3. OOB UI - others have already commented on this, but wanted to call out the ease of cross-attachments and the way in which out-of-command units are highlighted in red. Makes it very easy to understand what's happening with the command net as units are fragmented under the stresses of battle, and I've enjoyed the process of creating customized units via cross-attachments during the setup phase to meet specific tactical challenges. I'd always heard this kind of cross-attachment was a strength of NATO's (the US and UK in particular), and it was gratifying to have a chance to use it in practice (and suffer the consequences when I didn't pay attention to the command relationships).
4. Readiness - I appreciate the way this single variable responds to the various stresses and strains of the battlefield. It's an elegant mechanic that shows how long road marches in tactical formation wear down a unit even without any enemy contact (I'm looking at you, Challenger I platoons). Or the way in which even harassing artillery fire gradually undermines the combat effectiveness of a force. Or the way in which Readiness plunges after a prolonged period of sustained firefights. Units just get "fought out" in an organic way that feels right, and really limits the NATO commander's ability to rely on a few wunderwaffen like other games.
5. Tactical AI - while there are specific "corner cases" where the AI will be further improved for future versions, overall the tactical responses of individual units really "make sense". My units will pull back even when on Hold orders when they've reached a certain level. The way they'll pull back and find cover to Resupply on their own. The way in which units pause and sidestep when meeting unexpected obstacles. They show enough initiative to add realistic self-preservation, without having so much they're constantly breaking the overall plan.

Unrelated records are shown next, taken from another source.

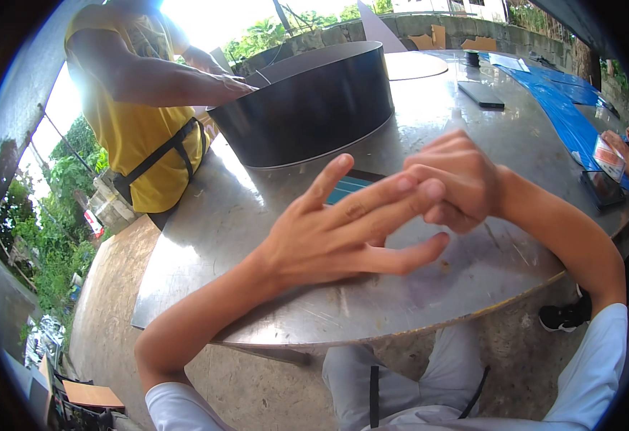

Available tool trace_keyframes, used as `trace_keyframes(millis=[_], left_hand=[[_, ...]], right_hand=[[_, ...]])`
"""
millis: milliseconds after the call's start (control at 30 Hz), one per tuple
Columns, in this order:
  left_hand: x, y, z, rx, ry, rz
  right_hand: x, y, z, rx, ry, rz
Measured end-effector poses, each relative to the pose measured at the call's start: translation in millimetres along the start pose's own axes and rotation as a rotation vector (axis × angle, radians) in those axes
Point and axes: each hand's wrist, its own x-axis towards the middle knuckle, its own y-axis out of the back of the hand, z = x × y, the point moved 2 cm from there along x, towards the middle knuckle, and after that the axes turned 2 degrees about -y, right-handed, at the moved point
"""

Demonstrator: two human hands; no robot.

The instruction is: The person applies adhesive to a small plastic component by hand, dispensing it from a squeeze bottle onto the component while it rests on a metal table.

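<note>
My left hand (350,230) is held above the metal table with its fingers spread apart and nothing in it. Against its fingertips is my right hand (458,183), closed with curled fingers; whether it grips a finger of the left hand is hidden. Behind my left hand lies a flat, dark-edged device with a teal screen (348,188), partly covered by the fingers. Just beyond stands a large round drum-like shell (314,108), black outside and lighter inside.
A person in a yellow shirt (142,129) reaches into the shell at the left. On the metal table (271,316) lie a dark flat device (481,94), a small black spool (472,59) and blue sheeting (555,100). Another person's hand (620,147) holds a printed item at the right.
</note>
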Motion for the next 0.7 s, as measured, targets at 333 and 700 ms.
trace_keyframes(millis=[333,700], left_hand=[[-46,-30,-43,-0.488,0.745,-0.301],[-49,-39,-31,-0.577,0.717,-0.579]], right_hand=[[-31,-10,62,-0.184,-0.891,-0.33],[-16,-30,26,-0.059,-0.81,-0.548]])
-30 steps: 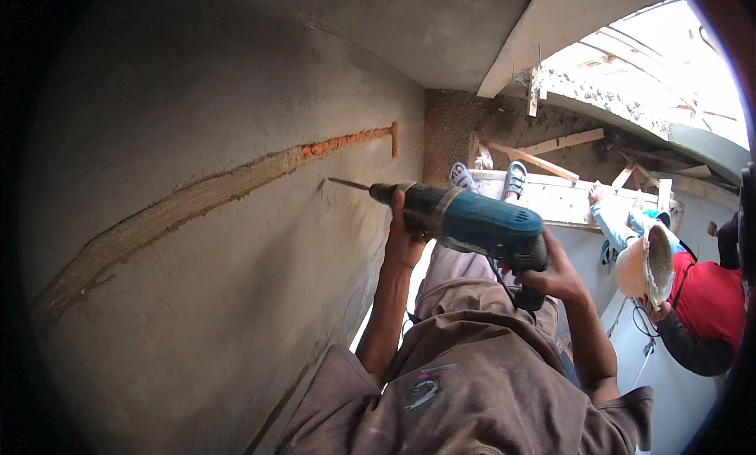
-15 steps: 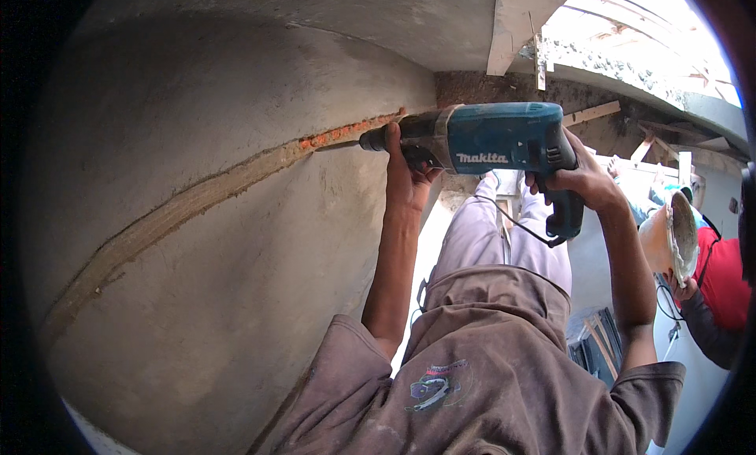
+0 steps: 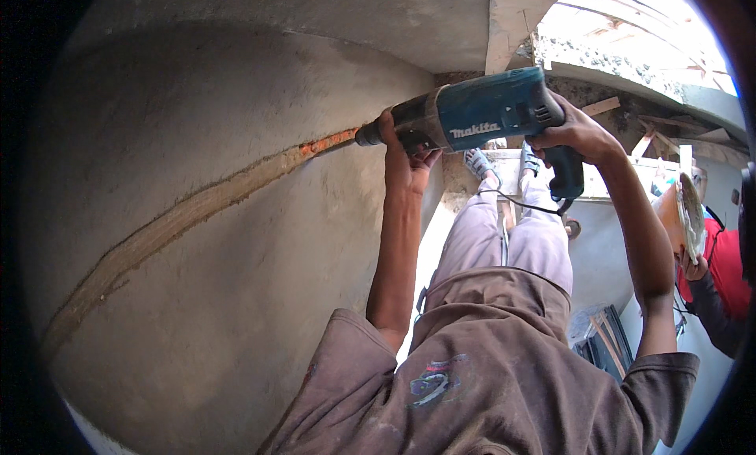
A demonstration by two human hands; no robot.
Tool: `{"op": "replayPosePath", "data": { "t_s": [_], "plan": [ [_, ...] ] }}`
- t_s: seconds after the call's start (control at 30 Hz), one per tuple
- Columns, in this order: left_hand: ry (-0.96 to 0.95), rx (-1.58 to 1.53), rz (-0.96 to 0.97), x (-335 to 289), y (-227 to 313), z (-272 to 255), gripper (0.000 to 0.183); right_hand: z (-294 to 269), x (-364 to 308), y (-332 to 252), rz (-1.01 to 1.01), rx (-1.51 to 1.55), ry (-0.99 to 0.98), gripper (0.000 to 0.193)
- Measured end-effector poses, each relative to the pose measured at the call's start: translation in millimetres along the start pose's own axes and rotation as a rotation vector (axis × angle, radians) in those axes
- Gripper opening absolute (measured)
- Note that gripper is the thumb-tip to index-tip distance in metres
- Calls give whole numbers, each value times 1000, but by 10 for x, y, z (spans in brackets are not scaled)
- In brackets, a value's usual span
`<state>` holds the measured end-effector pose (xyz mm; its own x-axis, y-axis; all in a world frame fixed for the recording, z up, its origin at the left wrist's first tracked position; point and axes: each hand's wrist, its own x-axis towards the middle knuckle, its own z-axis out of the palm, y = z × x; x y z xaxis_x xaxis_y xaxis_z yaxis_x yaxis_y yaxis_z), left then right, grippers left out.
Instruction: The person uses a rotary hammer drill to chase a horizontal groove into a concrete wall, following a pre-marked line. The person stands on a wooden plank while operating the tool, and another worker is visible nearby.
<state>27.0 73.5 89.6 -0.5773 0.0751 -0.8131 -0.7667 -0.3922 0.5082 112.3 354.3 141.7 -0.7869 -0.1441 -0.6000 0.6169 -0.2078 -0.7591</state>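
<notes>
Chipping the wall groove (image 3: 189,195) seems in hand: the rotary hammer (image 3: 484,108) sits at its right end, bit (image 3: 339,147) at the lower edge. Left hand (image 3: 403,162) cups the tool's front, right hand (image 3: 584,136) wraps its rear grip (image 3: 568,171); next calls for steady pressure.

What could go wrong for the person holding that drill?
The bit could skid: its tip appears to be at the lower edge of the groove, and a slip might jolt the left hand supporting the front of the drill. The cord might snag, since it loops before the legs. Footing could be unsteady: the sandals seem to be on a board.
</notes>
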Motion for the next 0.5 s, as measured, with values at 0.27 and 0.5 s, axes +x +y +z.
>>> {"op": "replayPosePath", "data": {
  "t_s": [0.27, 0.5],
  "plan": [
    [27, 19, -10, 75, 79, -144, 86, 124, 150, 341, -161, -48, -5, 84],
    [-11, 265, -67, -108, -40, -500, 59, 576, -420, 1017, -14, 425, -98, 85]
  ]
}}
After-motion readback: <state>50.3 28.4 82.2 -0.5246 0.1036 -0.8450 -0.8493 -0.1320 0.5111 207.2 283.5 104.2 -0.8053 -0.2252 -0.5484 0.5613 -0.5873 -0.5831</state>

6. Meaningful Options - as Sid Meier famously said, game design is about "giving the player meaningful choices". The options for movement, artillery and other tactical choices are few but meaningful. Hasty Movement and Deliberate Movement have real impacts on gameplay. Same with Harassing versus Neutralizing. Yet I don't feel burdened by lots of choices that are there just because it "adds realism", without really affecting the tactical choices.
THE LITTLE THINGS
1. Thermals Modeling - very cool details like the way that the morning haze affects thermals, or the variability of sighting under different conditions of rain (seen most vividly in "Test of Wills". Learned a few things about thermal sights here!
2. Colored LOS Overlay - I appreciate the way that LOS tool is colored by ease of sighting into the specific hex. It's a little touch, but really helps the player grasp the situation quickly.
3. FSCC as a toggleable option during the game - I appreciate that this UI component is exposed and can be switched on and off during the battle. Another of those little things that show careful attention to the UI and what the player will need exposed rather than buried in submenus.
4. Uncertainty in Enemy #s - at first I was confused when the enemy tank companies kept shifting in size :). Weren't there 8 there a minute ago? Why are there now 6? Why are they up to 10? What is going on? Then I realized the game is modeling the inherent uncertainty in reporting from men under stress and with varying visibility in a battlefield swept with smoke and fire. Nice touch.
Hope this gives some helpful feedback to the OTS team on all they've done right with the current version!